Bus 415 Week #2

Bobby Arroyo
BUS 415 Week 2
Individual Assignment – State of Confusion Paper

University of Phoenix

October 31, 2011

State of Confusion

The answer to the question about what court will have jurisdiction power over Tanya's suit could be formulated as stated: It is the federal law who takes superiority and takes charge of any conflicts that happen within the state and locally (Cheeseman, 2010). With this, it is therefore the federal law that will take care of Tanya’s suit. However, a statement from the same case also affirms that if the claimant is bringing an existing case to the jurisdiction in state court, the defendant may opt to bring the case to the state court to decide, or may pull it out from the federal court. If a certain case is no longer appropriate to be sent to the federal court, it is then only proper to bring it to the right state court.

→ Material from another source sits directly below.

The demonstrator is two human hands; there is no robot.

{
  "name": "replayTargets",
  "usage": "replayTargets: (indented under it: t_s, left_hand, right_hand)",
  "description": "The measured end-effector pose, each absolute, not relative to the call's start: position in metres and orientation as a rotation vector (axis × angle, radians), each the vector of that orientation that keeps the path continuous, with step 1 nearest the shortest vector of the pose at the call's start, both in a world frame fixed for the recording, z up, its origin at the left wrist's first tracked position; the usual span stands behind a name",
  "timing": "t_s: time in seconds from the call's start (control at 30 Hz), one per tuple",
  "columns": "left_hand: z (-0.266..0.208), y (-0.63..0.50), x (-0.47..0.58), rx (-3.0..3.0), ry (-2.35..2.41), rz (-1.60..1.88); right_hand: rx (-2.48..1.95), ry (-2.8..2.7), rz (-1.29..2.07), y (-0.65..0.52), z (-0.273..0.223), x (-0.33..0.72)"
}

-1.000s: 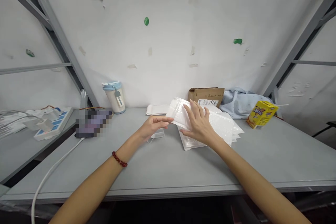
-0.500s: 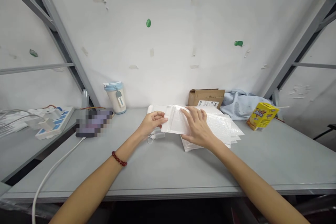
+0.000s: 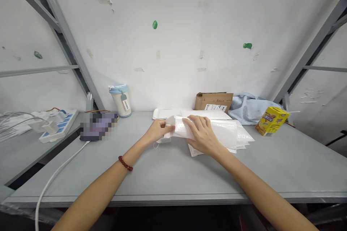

It would be irrational and pointless for Tanya to file a suit inside the state that has passed this statute, if it is in fact the state of Confusion that put up the statute that requires the use of B-type truck hitch by all towing trailers and trucks that use the state roads. The state itself enacted that law, so there is really no way for just one person make the state take back that law. The only way for it to be gone is if they are already forced by the government to do so. Unless that happens, then the statue will still remain implemented. Therefore, in this case, both the federal law and state court have the power of jurisdiction. However, it is safer for Tanya to file it in the federal law, because the state implemented the statute for their advantage in the first place.

To determine if the state of confusion is really constitutional, we will be guided by a similar case, which is the Rowe, Attorney General of Maine v. New Hampshire Motor Transport Association (Supreme Court of the United States, 2007). Based on this case the Confusion statute is not constitutional. In the mentioned case,...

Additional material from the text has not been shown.